▶ [Exercise requirements]
Would you please set down the lines of the data from the one containing "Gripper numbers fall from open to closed" to the final line, exactly and only those?

▶ [Raw data]
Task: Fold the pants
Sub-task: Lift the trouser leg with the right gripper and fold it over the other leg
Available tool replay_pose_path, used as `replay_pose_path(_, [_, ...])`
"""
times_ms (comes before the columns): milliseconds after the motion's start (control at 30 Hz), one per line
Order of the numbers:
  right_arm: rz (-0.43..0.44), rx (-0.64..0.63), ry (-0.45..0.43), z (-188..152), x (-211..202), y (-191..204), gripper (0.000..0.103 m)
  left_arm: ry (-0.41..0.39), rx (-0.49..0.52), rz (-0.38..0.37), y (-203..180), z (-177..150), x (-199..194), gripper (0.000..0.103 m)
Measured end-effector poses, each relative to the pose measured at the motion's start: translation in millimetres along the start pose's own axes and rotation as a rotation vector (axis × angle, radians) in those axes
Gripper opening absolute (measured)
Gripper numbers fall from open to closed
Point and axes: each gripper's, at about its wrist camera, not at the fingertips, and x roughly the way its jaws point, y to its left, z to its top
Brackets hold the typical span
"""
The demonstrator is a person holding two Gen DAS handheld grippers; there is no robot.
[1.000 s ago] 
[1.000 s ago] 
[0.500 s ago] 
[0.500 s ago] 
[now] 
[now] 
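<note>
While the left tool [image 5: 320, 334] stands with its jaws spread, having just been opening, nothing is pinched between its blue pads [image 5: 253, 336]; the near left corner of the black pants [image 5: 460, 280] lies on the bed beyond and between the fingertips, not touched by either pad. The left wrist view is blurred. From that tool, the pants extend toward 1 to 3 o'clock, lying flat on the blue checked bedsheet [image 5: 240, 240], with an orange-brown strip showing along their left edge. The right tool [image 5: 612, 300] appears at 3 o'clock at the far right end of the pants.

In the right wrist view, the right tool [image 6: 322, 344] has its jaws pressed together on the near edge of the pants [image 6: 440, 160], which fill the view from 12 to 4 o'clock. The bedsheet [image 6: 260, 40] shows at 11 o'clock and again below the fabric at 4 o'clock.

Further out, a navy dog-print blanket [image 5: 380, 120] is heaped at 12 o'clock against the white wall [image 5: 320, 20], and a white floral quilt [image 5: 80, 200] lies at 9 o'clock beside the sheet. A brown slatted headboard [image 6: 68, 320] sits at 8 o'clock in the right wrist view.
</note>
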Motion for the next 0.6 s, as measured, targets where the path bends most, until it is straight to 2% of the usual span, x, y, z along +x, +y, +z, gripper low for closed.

▶ [Task answer]
Gripper numbers fall from open to closed
Point and axes: each gripper's, at about its wrist camera, not at the fingertips, and x roughly the way its jaws point, y to its left, z to its top
Brackets hold the typical span
"""
The demonstrator is a person holding two Gen DAS handheld grippers; there is no robot.
[1.000 s ago] 
[1.000 s ago] 
[0.500 s ago] 
[0.500 s ago] 
[now] 
[now] 
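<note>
While the left tool [image 5: 320, 334] stands with its jaws spread, having just been opening, nothing is pinched between its blue pads [image 5: 253, 336]; the near left corner of the black pants [image 5: 460, 280] lies on the bed beyond and between the fingertips, not touched by either pad. The left wrist view is blurred. From that tool, the pants extend toward 1 to 3 o'clock, lying flat on the blue checked bedsheet [image 5: 240, 240], with an orange-brown strip showing along their left edge. The right tool [image 5: 612, 300] appears at 3 o'clock at the far right end of the pants.

In the right wrist view, the right tool [image 6: 322, 344] has its jaws pressed together on the near edge of the pants [image 6: 440, 160], which fill the view from 12 to 4 o'clock. The bedsheet [image 6: 260, 40] shows at 11 o'clock and again below the fabric at 4 o'clock.

Further out, a navy dog-print blanket [image 5: 380, 120] is heaped at 12 o'clock against the white wall [image 5: 320, 20], and a white floral quilt [image 5: 80, 200] lies at 9 o'clock beside the sheet. A brown slatted headboard [image 6: 68, 320] sits at 8 o'clock in the right wrist view.
</note>
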Motion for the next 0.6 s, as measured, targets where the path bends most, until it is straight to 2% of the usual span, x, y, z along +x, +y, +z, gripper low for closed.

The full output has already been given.